In most European countries, companies can defray tax against interest payments on debt but no such deductions are allowed when raising cash through equity markets. According to the EU Commission, the preferential tax treatment of debt from deductibility of interest payments causes equity to be less desirable, impeding efficient capital market financing, which seeks to provide EU businesses with more diverse sources of capital.
In Capital Markets Union Action Plan, the European Commission said it intends to address the tax bias that favors raising corporate debt over equity to encourage more equity investments, create a stronger equity base in companies and improve financial stability, especially in case of banks.

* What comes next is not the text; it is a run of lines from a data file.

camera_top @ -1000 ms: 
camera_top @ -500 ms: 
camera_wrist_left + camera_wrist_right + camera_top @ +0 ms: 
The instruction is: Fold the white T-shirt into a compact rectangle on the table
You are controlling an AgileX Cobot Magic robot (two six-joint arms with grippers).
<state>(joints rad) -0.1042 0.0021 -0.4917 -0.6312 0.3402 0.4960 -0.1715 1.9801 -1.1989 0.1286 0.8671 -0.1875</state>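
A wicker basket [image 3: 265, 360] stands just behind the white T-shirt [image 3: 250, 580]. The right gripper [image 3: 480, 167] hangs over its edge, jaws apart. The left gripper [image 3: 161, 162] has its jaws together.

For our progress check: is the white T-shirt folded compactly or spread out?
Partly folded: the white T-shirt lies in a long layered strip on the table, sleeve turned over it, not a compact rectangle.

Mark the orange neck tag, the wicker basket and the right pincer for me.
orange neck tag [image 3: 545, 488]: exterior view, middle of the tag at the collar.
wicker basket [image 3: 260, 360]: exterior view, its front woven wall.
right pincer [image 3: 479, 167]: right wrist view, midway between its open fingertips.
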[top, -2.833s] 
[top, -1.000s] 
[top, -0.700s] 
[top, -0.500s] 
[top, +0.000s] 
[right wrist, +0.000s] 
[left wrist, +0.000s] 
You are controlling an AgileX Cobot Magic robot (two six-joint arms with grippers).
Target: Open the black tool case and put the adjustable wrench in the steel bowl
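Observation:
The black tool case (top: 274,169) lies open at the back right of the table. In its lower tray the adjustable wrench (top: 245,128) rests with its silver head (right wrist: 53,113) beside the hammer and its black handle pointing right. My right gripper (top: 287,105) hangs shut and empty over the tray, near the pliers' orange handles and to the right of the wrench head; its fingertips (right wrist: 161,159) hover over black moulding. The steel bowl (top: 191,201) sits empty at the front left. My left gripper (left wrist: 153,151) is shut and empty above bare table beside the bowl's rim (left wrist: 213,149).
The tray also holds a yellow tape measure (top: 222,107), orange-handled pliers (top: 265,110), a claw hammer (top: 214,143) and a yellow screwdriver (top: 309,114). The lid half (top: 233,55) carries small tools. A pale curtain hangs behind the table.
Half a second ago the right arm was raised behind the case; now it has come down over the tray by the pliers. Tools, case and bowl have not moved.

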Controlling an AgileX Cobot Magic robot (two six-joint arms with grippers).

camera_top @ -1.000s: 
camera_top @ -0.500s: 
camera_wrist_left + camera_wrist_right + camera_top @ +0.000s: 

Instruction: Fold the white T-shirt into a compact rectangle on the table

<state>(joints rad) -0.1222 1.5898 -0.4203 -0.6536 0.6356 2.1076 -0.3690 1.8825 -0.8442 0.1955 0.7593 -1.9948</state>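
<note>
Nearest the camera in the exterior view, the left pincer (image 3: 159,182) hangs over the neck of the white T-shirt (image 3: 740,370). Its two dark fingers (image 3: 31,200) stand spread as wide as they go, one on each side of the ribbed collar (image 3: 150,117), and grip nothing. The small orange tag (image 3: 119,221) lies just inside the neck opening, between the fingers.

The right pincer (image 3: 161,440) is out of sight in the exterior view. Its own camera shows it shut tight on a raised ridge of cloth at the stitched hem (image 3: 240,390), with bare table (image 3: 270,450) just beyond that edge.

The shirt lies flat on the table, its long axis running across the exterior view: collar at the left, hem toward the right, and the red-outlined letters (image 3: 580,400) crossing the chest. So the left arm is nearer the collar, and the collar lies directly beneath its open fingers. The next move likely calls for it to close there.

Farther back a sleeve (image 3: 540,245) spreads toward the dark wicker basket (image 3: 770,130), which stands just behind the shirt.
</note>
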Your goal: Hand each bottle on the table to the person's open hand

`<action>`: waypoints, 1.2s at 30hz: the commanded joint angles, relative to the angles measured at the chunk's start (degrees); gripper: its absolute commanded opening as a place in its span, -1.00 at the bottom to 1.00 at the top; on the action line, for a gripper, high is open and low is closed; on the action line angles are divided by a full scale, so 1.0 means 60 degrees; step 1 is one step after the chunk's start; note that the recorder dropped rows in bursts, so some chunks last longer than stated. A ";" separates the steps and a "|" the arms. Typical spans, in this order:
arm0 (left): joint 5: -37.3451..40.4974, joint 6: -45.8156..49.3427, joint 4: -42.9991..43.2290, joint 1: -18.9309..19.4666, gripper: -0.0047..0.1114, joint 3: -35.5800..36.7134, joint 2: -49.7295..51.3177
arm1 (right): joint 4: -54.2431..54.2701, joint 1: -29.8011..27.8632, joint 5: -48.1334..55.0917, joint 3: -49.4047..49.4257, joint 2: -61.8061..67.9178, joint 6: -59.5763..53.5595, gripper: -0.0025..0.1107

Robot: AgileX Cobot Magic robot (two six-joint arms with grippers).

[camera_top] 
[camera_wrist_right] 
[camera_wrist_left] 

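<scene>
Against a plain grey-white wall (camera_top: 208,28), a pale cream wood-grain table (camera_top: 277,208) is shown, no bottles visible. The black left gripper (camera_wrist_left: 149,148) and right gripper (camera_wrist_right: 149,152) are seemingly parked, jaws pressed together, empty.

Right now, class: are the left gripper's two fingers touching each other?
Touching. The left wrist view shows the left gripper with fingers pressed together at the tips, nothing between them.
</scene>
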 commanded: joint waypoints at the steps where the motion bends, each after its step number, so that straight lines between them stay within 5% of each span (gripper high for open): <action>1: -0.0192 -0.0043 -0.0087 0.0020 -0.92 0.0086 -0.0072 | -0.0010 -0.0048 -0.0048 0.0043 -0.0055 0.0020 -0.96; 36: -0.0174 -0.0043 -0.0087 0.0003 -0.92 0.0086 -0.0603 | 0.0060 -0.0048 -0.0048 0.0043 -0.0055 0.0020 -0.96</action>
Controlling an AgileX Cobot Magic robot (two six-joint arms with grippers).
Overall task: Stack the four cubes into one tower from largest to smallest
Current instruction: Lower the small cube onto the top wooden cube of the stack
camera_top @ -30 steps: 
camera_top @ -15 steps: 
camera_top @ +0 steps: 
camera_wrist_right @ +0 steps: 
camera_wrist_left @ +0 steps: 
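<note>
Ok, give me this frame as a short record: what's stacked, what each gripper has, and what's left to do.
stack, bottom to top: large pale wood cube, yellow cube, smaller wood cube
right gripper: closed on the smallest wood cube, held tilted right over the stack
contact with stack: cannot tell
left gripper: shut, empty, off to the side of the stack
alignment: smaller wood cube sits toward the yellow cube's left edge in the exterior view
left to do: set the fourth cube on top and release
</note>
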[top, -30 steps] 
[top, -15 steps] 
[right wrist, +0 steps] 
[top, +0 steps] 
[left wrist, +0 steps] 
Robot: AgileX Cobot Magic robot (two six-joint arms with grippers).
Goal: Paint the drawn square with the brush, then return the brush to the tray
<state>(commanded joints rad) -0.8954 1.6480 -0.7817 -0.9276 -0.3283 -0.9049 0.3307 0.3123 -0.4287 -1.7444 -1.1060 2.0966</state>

As part of the broader work being taken forward on the Common Consolidated Corporate Tax Base (CCCTB), where a new proposal will be prepared in 2016, the Commission will examine ways to address debt-equity bias.
The decision is consistent with conclusions reached in a paper released September 28, The Tax Reforms Report 2015, which recommended that EU nations take steps to eliminate the debt/equity bias. European Union finance ministers will discuss tax regimes and tax issues at their upcoming meeting in Luxembourg on Oct. 5-6.